If you think the fluconazole was prescribed to protect Steve from yeast overgrowth, you'd be wrong. It has been discovered that fluconazole kills the cystic phase of Borrelia burgdorferi (the Lyme bacterium), so that was the rationale for periodically adding it to Steve's regimen. Steve has had a problem before with yeast overgrowth, but it was brought under control with a few months on Nystatin, and it's been kept at bay ever since with the Whole Approach Anti-Candida Protocol.

The secondary porphyria issue is now being controlled very well with a double dose of Questran when nature calls in the middle of the night and with glucose tablets before meals. Getting this problem under control made a significant difference in Steve's day to day condition and functionality.

Still, fatigue was a huge problem. I pressed Steve's primary MS doctor about the fatigue issue recently and suggested the thyroid/hormone approach to the problem. The doctor diverted me to another approach: methylation support. Almost a week ago Steve began intramuscular injections of B12 + methyl folate + P5P (a highly bioavailable form of B6), plus Methyl Xcel by Neurobiologix and SAM-e. This has made a significant difference for Steve---more energy, better sleep, a higher level of consciousness and cognition. I could kick myself for not pressing the fatigue issue long ago.

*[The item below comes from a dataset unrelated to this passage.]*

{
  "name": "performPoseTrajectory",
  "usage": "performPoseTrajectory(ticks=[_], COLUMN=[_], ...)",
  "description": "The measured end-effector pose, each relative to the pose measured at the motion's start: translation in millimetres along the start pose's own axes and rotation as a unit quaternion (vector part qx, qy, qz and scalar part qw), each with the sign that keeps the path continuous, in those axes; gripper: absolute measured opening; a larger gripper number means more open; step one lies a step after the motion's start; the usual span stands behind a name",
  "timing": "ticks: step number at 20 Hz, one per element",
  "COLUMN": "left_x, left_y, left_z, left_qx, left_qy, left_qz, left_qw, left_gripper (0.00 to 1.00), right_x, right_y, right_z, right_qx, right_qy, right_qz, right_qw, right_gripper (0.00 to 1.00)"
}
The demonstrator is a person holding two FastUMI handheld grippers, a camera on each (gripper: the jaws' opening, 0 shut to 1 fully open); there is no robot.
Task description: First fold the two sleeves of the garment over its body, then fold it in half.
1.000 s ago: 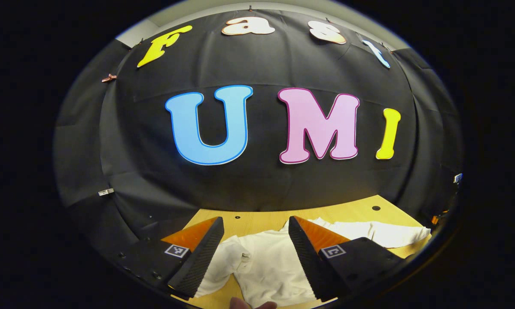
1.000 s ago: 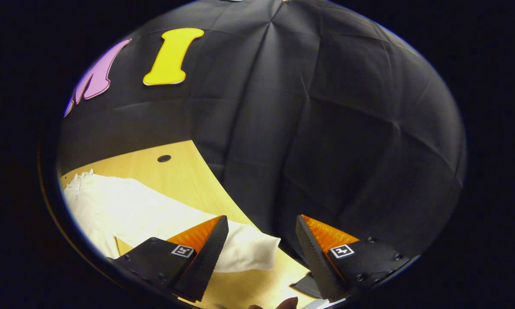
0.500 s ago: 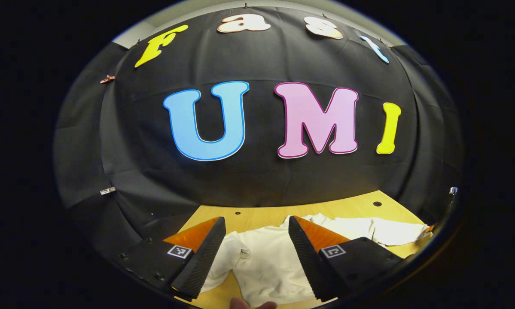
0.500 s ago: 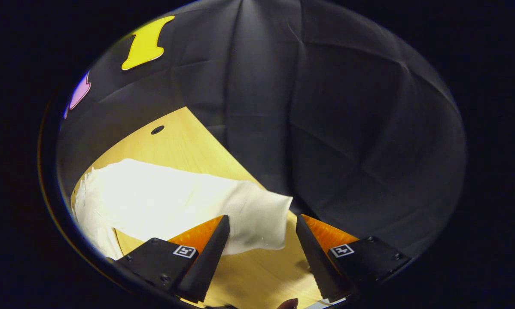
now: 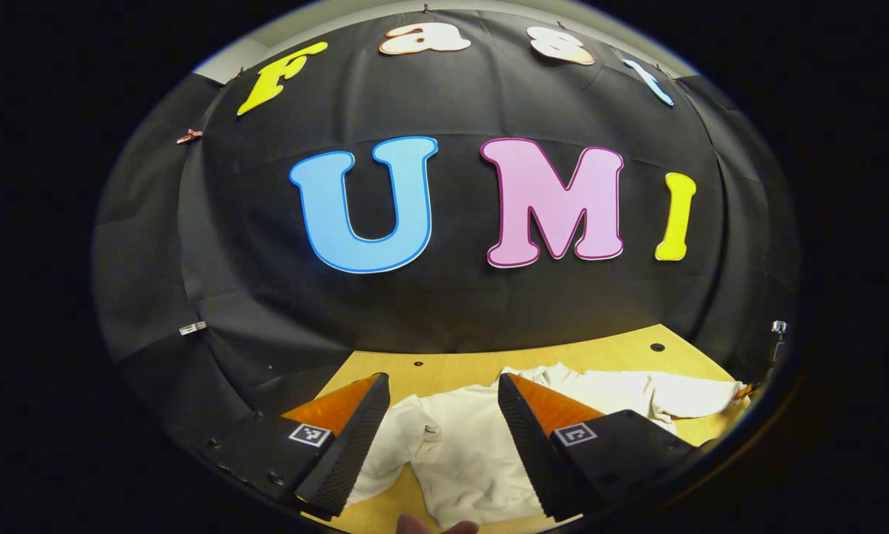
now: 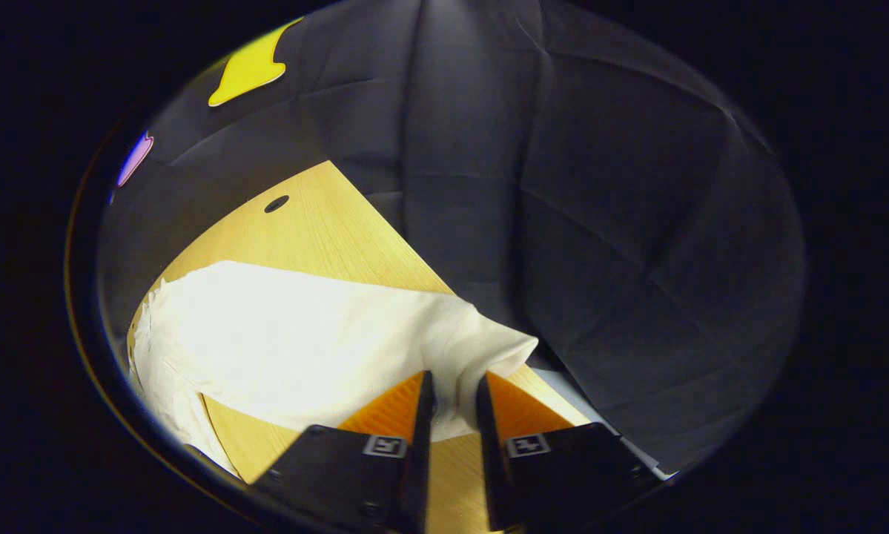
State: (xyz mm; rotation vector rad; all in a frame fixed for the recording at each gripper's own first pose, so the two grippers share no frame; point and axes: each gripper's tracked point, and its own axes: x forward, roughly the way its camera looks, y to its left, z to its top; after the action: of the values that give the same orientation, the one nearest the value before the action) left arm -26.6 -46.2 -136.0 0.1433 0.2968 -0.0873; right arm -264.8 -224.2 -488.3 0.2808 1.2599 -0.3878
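White cotton-looking garment point(image 5: 463, 445) spread flat on the wooden desk point(image 5: 451, 367), collar end toward the back edge. Barely started, by the look of it: right sleeve point(image 6: 303, 334) stretched out toward the desk's right edge, not yet over the body; left sleeve point(image 5: 403, 437) bunched near the desk's left edge, lying beside the body rather than neatly across it. Both sleeve folds to do, then, and the half fold after them. Right gripper point(image 6: 450, 400) down at the cuff end of the right sleeve, close to the desk's right edge, fingers drawn nearly together with a fold of the cuff caught between them. Looks clamped on the cloth, cuff puckered up at the tips. Rest of that sleeve lying slack on the wood, running back toward the body. Left gripper point(image 5: 440, 434) held above the near edge of the desk, fingers wide apart, gripping nothing. Garment body showing in the gap between its fingers, bunched left sleeve just beside its left finger, no contact to be made out. Hovering over the cloth rather than touching it, as far as can be judged. A fingertip point(image 5: 437, 526) peeking in at the bottom of the left gripper view. Likely next call: carry that pinched cuff across toward the middle of the body, then see to the left sleeve.
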Motion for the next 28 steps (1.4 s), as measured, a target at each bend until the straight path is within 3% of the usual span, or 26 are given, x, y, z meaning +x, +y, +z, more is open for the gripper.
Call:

Another important change I've made to Steve's regimen is the addition of systemic enzymes. These are proteolytic enzymes...specifically, he takes nattokinase, serrapeptase, and lumbrokinase. The purpose of Steve using these enzymes is to break down biofilms, the self-secreted slime blobs that bacteria protect themselves with against antibiotics and other threats. The point is that using these enzymes helps the antibiotics effectively reach a greater number of their target pathogens. These enzymes are murder on viruses too. Since Steve started using these enzymes, his hands and nether regions have warmed up to normal.

Steve's MRI's show that there are no new lesions since before he started the antibiotic protocol. He has not lost any ground function-wise, and he is in much better condition all the way around. He's still able to work, he tolerates the heat better, no longer foggy, and his balance is getting closer to normal as time goes by. I figure he will need at least one more year of full-time antibiotics before he switches to intermittent therapy. I'm very curious to see over time how much of his neurological damage is reversible, and how much is permanent.

Posted: Fri Sep 05, 2008 10:26 am
by Loriyas
Joyce
Thank you so much for the update!
Lori

Posted: Tue Oct 28, 2008 12:35 pm
by Cleremond2000
Joyce,

I live in the DFW area and was newly diagnosed with RRMS back in February this year. I'm looking into support groups in the area and was curious if you and your husband belonged to any or could recommend one.